• _Exercise requirements_:
A faithful copy of the listing below is needed, one that contains no pictures.
# # #
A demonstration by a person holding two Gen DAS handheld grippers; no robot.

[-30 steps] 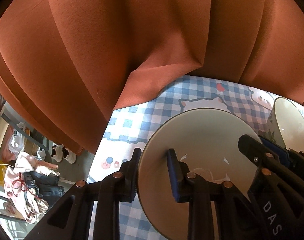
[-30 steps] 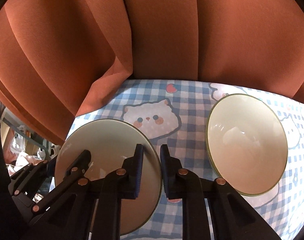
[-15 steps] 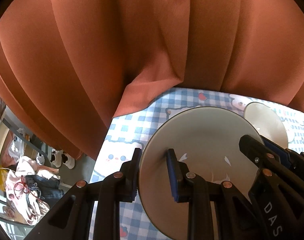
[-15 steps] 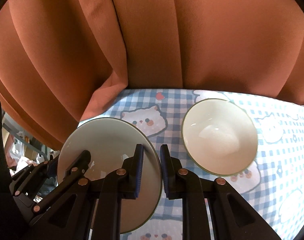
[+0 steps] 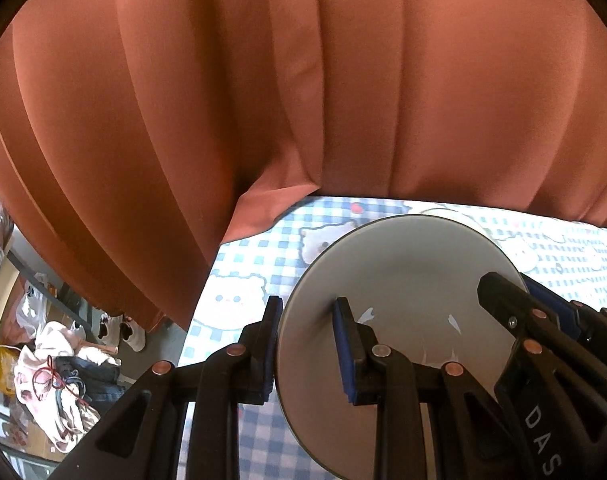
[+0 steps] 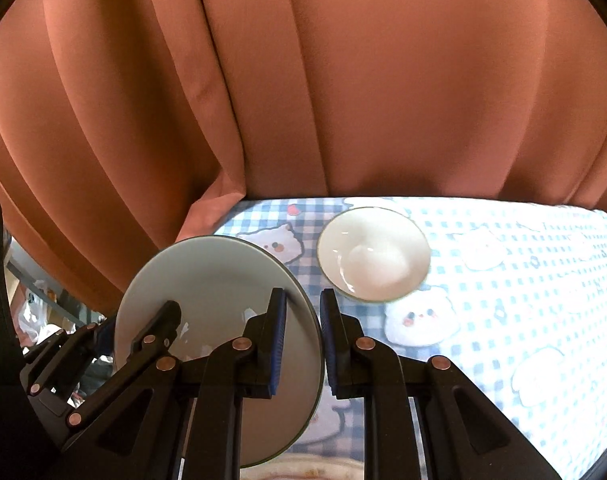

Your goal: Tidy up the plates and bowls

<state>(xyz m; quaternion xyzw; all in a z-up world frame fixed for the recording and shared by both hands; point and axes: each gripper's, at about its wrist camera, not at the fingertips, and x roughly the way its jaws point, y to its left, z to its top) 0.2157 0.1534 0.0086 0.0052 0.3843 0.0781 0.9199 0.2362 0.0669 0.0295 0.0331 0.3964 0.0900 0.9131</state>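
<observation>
A pale round plate (image 5: 403,300) with a thin dark rim is held up off the table by both grippers. My left gripper (image 5: 308,344) is shut on its left edge, one finger on each face. My right gripper (image 6: 303,336) is shut on the plate's (image 6: 207,284) right edge; it also shows at the right of the left wrist view (image 5: 519,312). A white bowl (image 6: 373,254) with a thin dark rim sits upright on the table, beyond and right of the plate, apart from it.
The table has a blue-and-white checked cloth (image 6: 523,288) with cartoon animals. An orange curtain (image 6: 303,80) hangs close behind its far edge. Left of the table the floor drops away, with shoes (image 5: 123,328) and a pile of clothes (image 5: 59,380).
Both grippers have risen and pulled back with the plate. The bowl now looks smaller and farther away, and more of the table shows to the right.
</observation>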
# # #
• _Response to the exercise_:
A demonstration by a person holding two Gen DAS handheld grippers; no robot.

[-30 steps] 
[-30 steps] 
[-15 steps] 
[-15 steps] 
[+0 steps] 
[+0 steps] 

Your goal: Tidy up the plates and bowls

<state>(xyz m; quaternion xyzw; all in a z-up world frame fixed for the recording and shared by both hands; point and axes: each gripper's, at about its wrist camera, not at the fingertips, and x roughly the way its jaws point, y to its left, z to its top) 0.2157 0.1534 0.0086 0.0052 0.3843 0.0781 0.9199 0.2362 0.0669 0.0295 0.0331 0.3964 0.0900 0.9131</state>
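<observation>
A pale round plate (image 5: 403,300) with a thin dark rim is held up off the table by both grippers. My left gripper (image 5: 308,344) is shut on its left edge, one finger on each face. My right gripper (image 6: 303,336) is shut on the plate's (image 6: 207,284) right edge; it also shows at the right of the left wrist view (image 5: 519,312). A white bowl (image 6: 373,254) with a thin dark rim sits upright on the table, beyond and right of the plate, apart from it.
The table has a blue-and-white checked cloth (image 6: 523,288) with cartoon animals. An orange curtain (image 6: 303,80) hangs close behind its far edge. Left of the table the floor drops away, with shoes (image 5: 123,328) and a pile of clothes (image 5: 59,380).
Both grippers have risen and pulled back with the plate. The bowl now looks smaller and farther away, and more of the table shows to the right.
</observation>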

That completes the answer.